Please cite me an MD that does this. I would honestly love to know if I'm wrong because that's kind of fascinating.

when you use it as a panacea it is.

again, doctors in places where modern medical practices aren't affordable. So probably no reputable western MD will (though obviously modern bloodwork is based on bleeding practices, for instance blood transfusions were first taken from horses).
But in developing countries even western-educated doctors perform bleeding, and rarely even leeching. Fluid replacement of both blood and lymph is crucial to many bodily ailments.

>also, this is what libertarians want to go back to
To be fair, one argument about that is that medical professionals would just form professional unions like the AMA, ADA, etc and internally certify doctors as being competent, so then you can just go to a doctor who has been approved by the ADA instead of Joe down the street who has pliers and quick hands.

True that a lot of medical THEORY in past eras was imaginary horseshit, but actual practices were based on observation of phenomena. Obviously not scientific observation, but to treat ancient medicine like magic is reductive.

t.underage who's never been drunk.

>You oughta be shot. Or stabbed, lose a leg. To be a surgeon, you know? Know what kind of pain you're dealing with. They make psychiatrists get psychoanalyzed before they can get certified, but they don't make a surgeon get cut on. That seem right to you?

no kidding

Now that's R A R E, good share patrician.

Me too. The doctor stung me with anaesthetics at the wrong place, and decided I was enough of a big boy not to feel the difference.
I did not screamed as he pulled 3 wisdomm teeth, but when I sat up, my back had sweat so much that a small puddle had formed on the seat.
A puddle of pain that makes me feel relief to this day that I'm not on that seat anymore.

this thread is making me ill

The difference between dead drunk and dead dead is very small. Dose is everything.

Opium was used on ancient Crete. It must have been available to the wealthy anywhere in that part of the world.

they must have been mad woke, yo.

Bro have you never blacked out?

I had dental surgery without anesthesia and it was so insanely painful that I don't remember a week or so after the incident. It's just gone.

That was 6 years ago and I can never go to the dentist again. I'm so afraid that I literally cannot bring myself to walk into the office.

Why didn’t you have anesthetic? I was put under when I got my wisdom teeth and I actually have fond memories, it was fun. I watched the Beijing Olympic opening ceremony that night on painkillers

>get adult circumcision for phimosis
>literally just get injected, about to ask why I'm having this weird taste in my mouth, wake up 30 minutes later
>get iboprofen as pain killers
I thought they were kidding me. I bought some heroin so I could feel okay. Why do they never prescribe anything that actually works? I had half a dozen cold medicines, and none of them did anything whatsoever, except for codeine syrup, which provided almost total symptomatic relief.

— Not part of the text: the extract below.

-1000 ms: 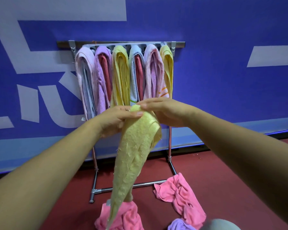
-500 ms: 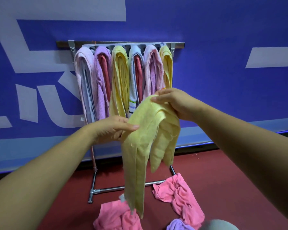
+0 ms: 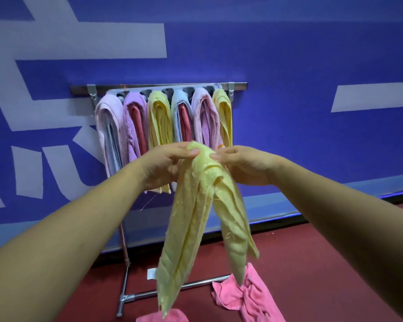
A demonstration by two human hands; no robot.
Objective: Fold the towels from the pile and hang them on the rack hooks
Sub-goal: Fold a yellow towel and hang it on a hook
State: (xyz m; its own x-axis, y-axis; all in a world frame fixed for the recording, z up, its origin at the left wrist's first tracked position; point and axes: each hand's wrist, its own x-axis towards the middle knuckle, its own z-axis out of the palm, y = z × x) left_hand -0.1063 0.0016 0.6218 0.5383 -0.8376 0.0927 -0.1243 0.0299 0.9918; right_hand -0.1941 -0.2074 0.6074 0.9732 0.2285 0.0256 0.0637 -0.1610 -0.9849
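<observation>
Fingers point(image 3: 191, 152) of the left hand point(image 3: 163, 166) pinch the top fold of the yellow towel point(image 3: 196, 217) from its 9 o'clock side, thumb and fingertips pressed together on the cloth. Fingers point(image 3: 216, 156) of the right hand point(image 3: 244, 166) pinch the same fold from 3 o'clock, curled onto it. In the head view both hands meet near the middle, close together across the fold.

From the fold the yellow towel hangs toward 6 o'clock in two long folded tails, the left one longer and the right one blurred at its tip. A small white tag point(image 3: 151, 274) shows just beside the longer tail.

At 12 o'clock from the hands stands the rack point(image 3: 158, 86), its top bar against the blue wall point(image 3: 289, 66). Six hung towels point(image 3: 158, 122) fill it side by side: pale pink, purple over red, yellow, blue over red, pink, yellow. The yellow towel is held in front of them, below the hooks.

On the red floor point(image 3: 312, 263) a pink towel point(image 3: 249, 296) lies crumpled at 5 o'clock, by the end of the rack's base tube. A second pink towel point(image 3: 163, 316) shows at the bottom edge, at 6 o'clock, beneath the longer tail's tip
</observation>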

Infants were operated upon without anesthesia from 1900 or so until 1987. Many procedures are still done on them without anesthesia.

They had to cut my wisdom teeth out of my jaw and all I felt was the mechanical sensation of metal tools scratching against and abrading my bone, and then the teeth being yanked out, like, you feel that work is being done, but there was zero pain, it felt like watching someone tear down a wall.

In the first world too? I thought they stopped doing that a while ago. I remember reading studies on the negative psychological impact like five years ago.

There was an infection in my healing wisdom tooth hole from when the previous surgeon had left something in there.
The operating dentist said that if he used local anesthetic it would spread the infection.

probably because elective surgery would be an easy way for rich fucks to get good drugs without having any chronic conditions

For some procedures, like circumcision, only a fraction of doctors use anesthesia. They justify it saying that it doesn't matter because they won't remember.